*Task instructions:*
The response must consist of the lines below from the one with "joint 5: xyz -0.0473" through the one with "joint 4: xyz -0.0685", exactly as they appear and with both ends kept.

*Provided records:*
--------------------------------------------------
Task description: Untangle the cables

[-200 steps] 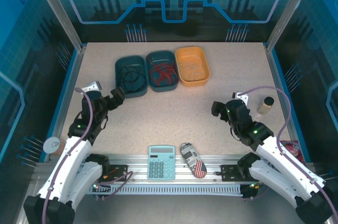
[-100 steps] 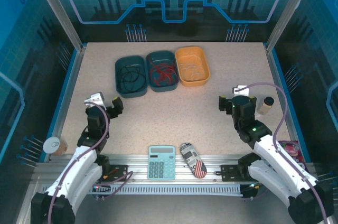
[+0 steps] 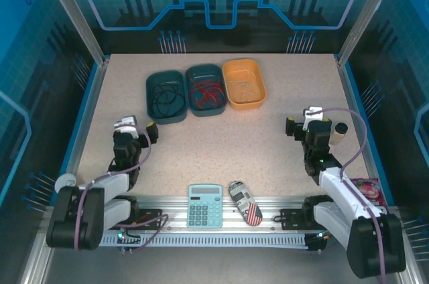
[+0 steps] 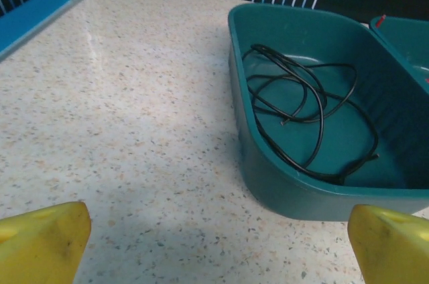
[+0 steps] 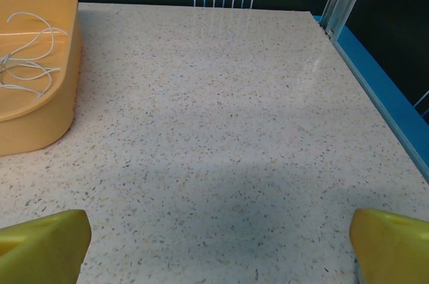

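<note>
The cables lie coiled in three bins at the back of the table. A black cable [image 3: 165, 96] [image 4: 320, 120] is in the dark teal bin [image 3: 152, 111] [image 4: 268, 183]. A red cable [image 3: 206, 92] is in the middle teal bin [image 3: 191, 111], and a pale cable [image 3: 244, 86] [image 5: 30, 63] is in the orange bin [image 3: 231, 68] [image 5: 40, 123]. My left gripper [image 3: 134, 133] [image 4: 218, 244] hangs open over bare table, short of the dark teal bin. My right gripper [image 3: 315, 128] [image 5: 218, 244] is open above bare table, right of the orange bin. The yellow fingertips [image 4: 40, 237] [image 5: 392, 240] hold nothing.
A teal calculator [image 3: 204, 205] and a flag-patterned case [image 3: 245, 202] lie at the near edge between the arm bases. A small bottle [image 3: 340, 131] stands just right of the right gripper. A white round thing [image 3: 67, 182] sits at the left rail, a red one [image 3: 367, 187] at the right.
Both arms have folded back toward their bases, the left gripper moving left and nearer, the right gripper moving right. Both stayed open. The bins and cables have not moved.
</note>
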You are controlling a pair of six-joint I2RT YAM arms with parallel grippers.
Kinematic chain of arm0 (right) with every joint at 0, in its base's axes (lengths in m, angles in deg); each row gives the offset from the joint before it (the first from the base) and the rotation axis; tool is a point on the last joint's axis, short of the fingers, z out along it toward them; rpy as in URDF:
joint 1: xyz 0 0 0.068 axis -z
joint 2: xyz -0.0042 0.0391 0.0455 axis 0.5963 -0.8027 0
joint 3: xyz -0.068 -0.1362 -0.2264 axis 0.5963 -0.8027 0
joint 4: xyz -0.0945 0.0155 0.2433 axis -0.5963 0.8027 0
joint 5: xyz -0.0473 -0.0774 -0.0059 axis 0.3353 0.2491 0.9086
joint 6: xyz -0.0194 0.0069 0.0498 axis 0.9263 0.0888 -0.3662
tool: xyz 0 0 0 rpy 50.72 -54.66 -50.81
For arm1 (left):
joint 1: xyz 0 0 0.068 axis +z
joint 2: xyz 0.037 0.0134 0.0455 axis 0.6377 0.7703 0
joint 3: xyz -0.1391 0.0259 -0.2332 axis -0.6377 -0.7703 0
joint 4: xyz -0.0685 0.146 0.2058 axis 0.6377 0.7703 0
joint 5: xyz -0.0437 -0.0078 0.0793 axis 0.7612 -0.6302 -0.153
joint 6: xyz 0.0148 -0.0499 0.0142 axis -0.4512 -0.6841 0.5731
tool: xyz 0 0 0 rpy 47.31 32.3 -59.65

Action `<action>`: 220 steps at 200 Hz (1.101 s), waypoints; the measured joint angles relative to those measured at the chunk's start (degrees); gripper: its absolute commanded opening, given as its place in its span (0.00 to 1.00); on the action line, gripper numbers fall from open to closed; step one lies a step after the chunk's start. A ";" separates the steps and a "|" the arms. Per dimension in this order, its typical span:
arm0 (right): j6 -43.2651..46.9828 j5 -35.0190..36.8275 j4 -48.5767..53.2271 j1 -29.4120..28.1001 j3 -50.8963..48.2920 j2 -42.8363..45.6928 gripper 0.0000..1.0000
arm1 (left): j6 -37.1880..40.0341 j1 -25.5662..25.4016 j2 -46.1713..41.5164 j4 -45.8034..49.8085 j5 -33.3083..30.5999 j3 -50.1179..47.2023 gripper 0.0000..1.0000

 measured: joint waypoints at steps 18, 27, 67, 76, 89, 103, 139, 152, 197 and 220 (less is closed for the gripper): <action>0.28 -1.64 -3.56 0.79 -0.02 -3.13 1.00 | 0.00 0.28 3.96 -4.57 1.66 0.17 0.99; 0.44 -2.10 -5.29 1.11 -0.02 -4.52 1.00 | 0.09 0.39 5.90 -6.62 2.34 0.55 0.99; 0.87 -4.74 -11.58 2.40 -0.02 -10.95 1.00 | 0.74 0.83 19.56 -20.46 5.49 2.12 0.99; 0.94 -5.35 -12.83 2.64 -0.02 -12.28 1.00 | 1.27 0.83 22.67 -22.67 6.38 2.32 0.99; 1.05 -6.58 -14.78 3.02 -0.02 -14.25 1.00 | 1.49 0.98 24.44 -23.28 7.52 2.54 0.99; 1.16 -8.04 -17.18 3.37 -0.02 -16.39 1.00 | 1.51 1.31 24.20 -23.10 8.26 3.28 0.99; 1.68 -12.92 -22.75 3.74 0.02 -22.64 1.00 | 1.95 1.79 23.12 -15.47 10.97 10.71 0.99; 1.70 -14.75 -24.28 3.74 0.11 -24.35 1.00 | 2.38 1.77 23.02 -13.35 11.41 12.96 0.99; 1.81 -19.23 -31.85 3.74 0.42 -33.94 1.00 | 3.02 1.70 22.64 -9.40 11.91 13.44 0.99; 1.90 -20.48 -32.98 3.74 0.46 -34.34 1.00 | 3.02 1.70 22.64 -8.57 11.91 13.44 0.99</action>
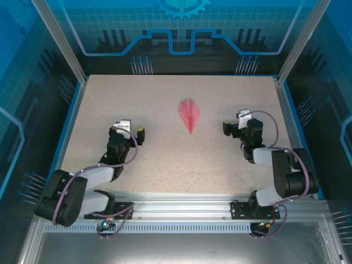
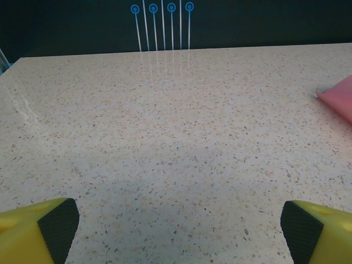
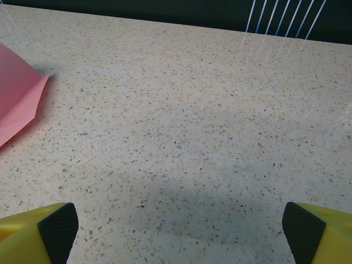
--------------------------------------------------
*Solution to the exercise:*
joint 5: xyz -0.0473 -0.0774 -0.0059 axis 0.3353 0.2491 0.9086
joint 6: xyz -0.0194 0.0069 0.0498 axis 0.9263 0.0888 -0.3662
tool: xyz 0 0 0 rpy 50.72 -54.66 -50.81
For arm1 (left):
joint 1: xyz 0 0 0.068 axis +z
joint 2: xyz 0.037 0.0134 0.0455 axis 0.6377 0.7703 0
joint 3: xyz -0.1391 0.0259 -0.2332 axis -0.6377 -0.7703 0
joint 4: xyz -0.0685 0.146 0.2058 axis 0.6377 0.7703 0

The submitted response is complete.